Yeah, Linda was a faculty member here at Plattsburgh so we moved up here and we love the area. So we've stayed and we've commuted back and forth.

Boy, the Michigan shooting must have hit home again.

Yeah, we were in Tucson, but it was in our building. Several of our colleagues were teaching that night in those classrooms. And again these sort of random acts of violence. In this case it wasn't the government killing students and citizens. It was just overly easy access to guns and someone who should have had perhaps better health, access to mental health help. But it made me think early on in my life and academia I had the experience of this kind of violence and then late it happened to the institution I was at late in my career.

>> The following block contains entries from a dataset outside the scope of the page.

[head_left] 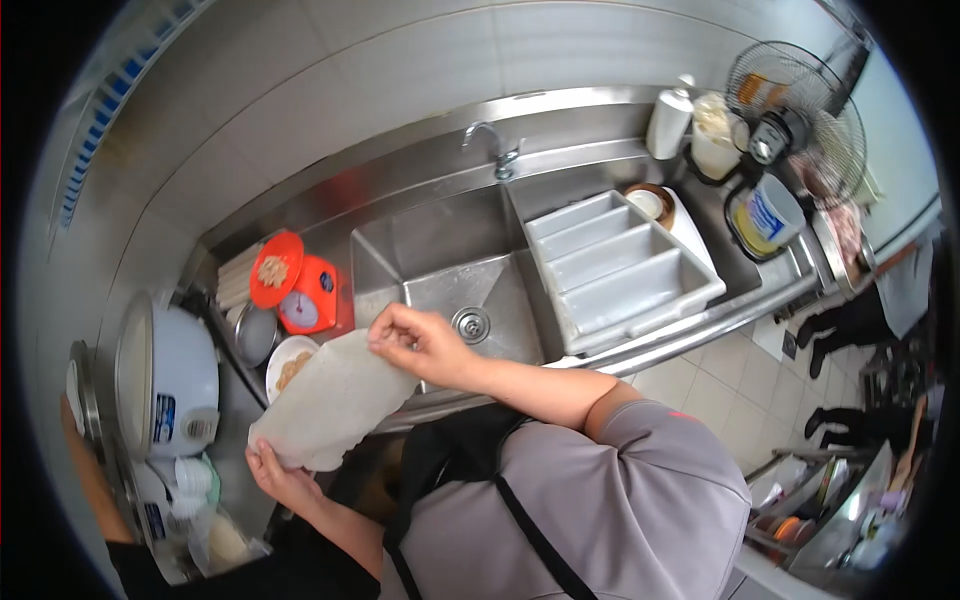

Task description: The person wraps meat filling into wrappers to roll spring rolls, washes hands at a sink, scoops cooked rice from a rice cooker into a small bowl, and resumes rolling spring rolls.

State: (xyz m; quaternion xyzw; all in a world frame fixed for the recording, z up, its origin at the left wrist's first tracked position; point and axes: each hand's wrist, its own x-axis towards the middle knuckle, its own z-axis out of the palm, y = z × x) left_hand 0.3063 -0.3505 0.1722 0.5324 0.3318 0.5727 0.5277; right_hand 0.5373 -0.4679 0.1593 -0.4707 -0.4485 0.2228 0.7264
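Observation:
A thin, limp off-white sheet (330,400), of a material I cannot make out, is held up between both my hands. My right hand (420,345) pinches its upper right end, above the front edge of the sink. Down at the lower left end, my left hand (285,480) grips the other side with thumb and fingers. Behind the sheet, partly hidden, is a white bowl (284,365) with pale brown pieces in it. Just beyond stands an orange-red kitchen scale (318,290), its round pan (276,268) carrying a small heap of pale pieces.
A steel sink (430,290) with a tap (495,150) lies ahead. Right of it rests a grey compartment tray (630,270), near a white pump bottle (670,122) and a fan (790,120). A large rice cooker (180,370) stands left, beside another person's arm (92,475).

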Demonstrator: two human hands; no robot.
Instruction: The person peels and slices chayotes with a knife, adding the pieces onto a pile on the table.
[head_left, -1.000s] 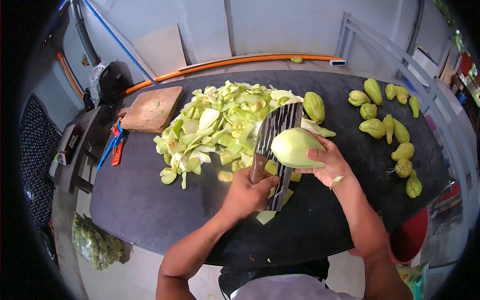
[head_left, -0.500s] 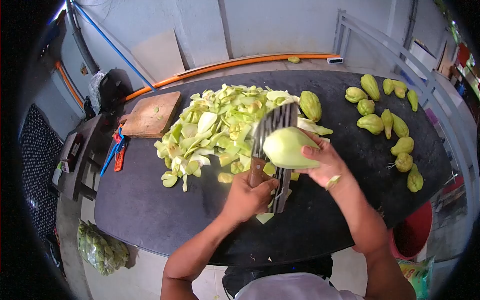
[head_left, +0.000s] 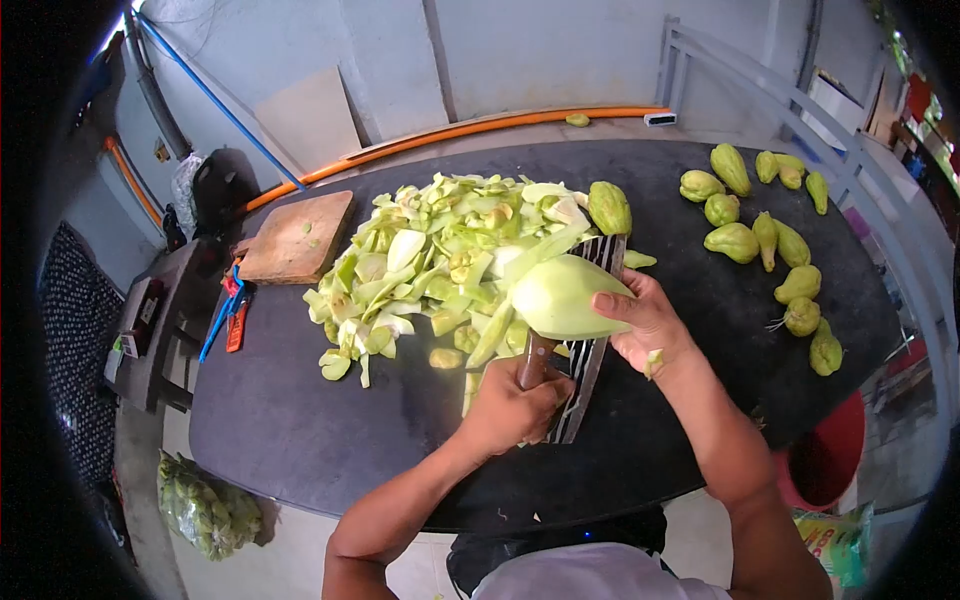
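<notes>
My left hand (head_left: 515,405) is closed around the wooden handle of a broad knife (head_left: 583,395); its wide blade shows dark and light stripes. In my right hand (head_left: 645,325) is a peeled, pale green chayote (head_left: 565,298), gripped at its narrow end. The blade passes behind and under the chayote, so the contact point is hidden. A long strip of peel (head_left: 492,335) hangs at the chayote's left side. Just beyond is a large heap of chayote peelings (head_left: 430,250). A small scrap of peel clings to my right wrist.
Several whole chayotes (head_left: 732,242) lie along the dark table's (head_left: 290,400) right side, and one chayote (head_left: 609,208) touches the heap. A wooden board (head_left: 297,238) and an orange-handled tool (head_left: 236,327) lie at left. A red bucket (head_left: 825,455) stands below right; a bagged bundle (head_left: 205,505) sits on the floor.
The knife has swung to the right, with its blade now behind the chayote. A strip of peel now hangs at the chayote's left. My left hand has shifted slightly right and down.
</notes>
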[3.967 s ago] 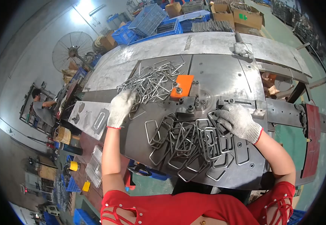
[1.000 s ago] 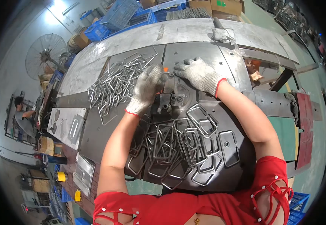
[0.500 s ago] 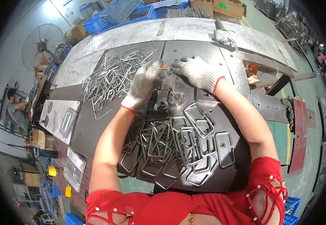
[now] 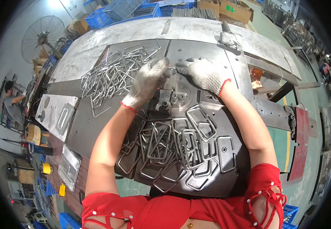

What can we learn from Kent State that we really should apply to what's happening today?

One of the things I think we can learn is that any time we normalized violence, we legitimize violence, we praise violence, the result is tragedy. We have to find mechanisms to resolve conflicts peacefully. And I think we sometimes lose track of that, that we can have great differences, but there are ways to go forward to resolve those conflicts without violence. And if we engage in violence the result is always tragedy in the long run.

Obviously, not many places commemorate Kent State and Jackson State. Do you come over specifically for the commemoration?

Yes. If I don't get back to Kent, I always come back for this commemoration. And the community of folks at Kent State, and I'm sure at Jackson State as well because I've met many of them, the community at Kent State really value so much what SUNY Plattsburgh has done since 1971. This means a tremendous amount to us to have this continuous commemoration of the events at Kent.

Tom Dietz, now 73, is an environmental social scientist who was born and raised in Kent, Ohio.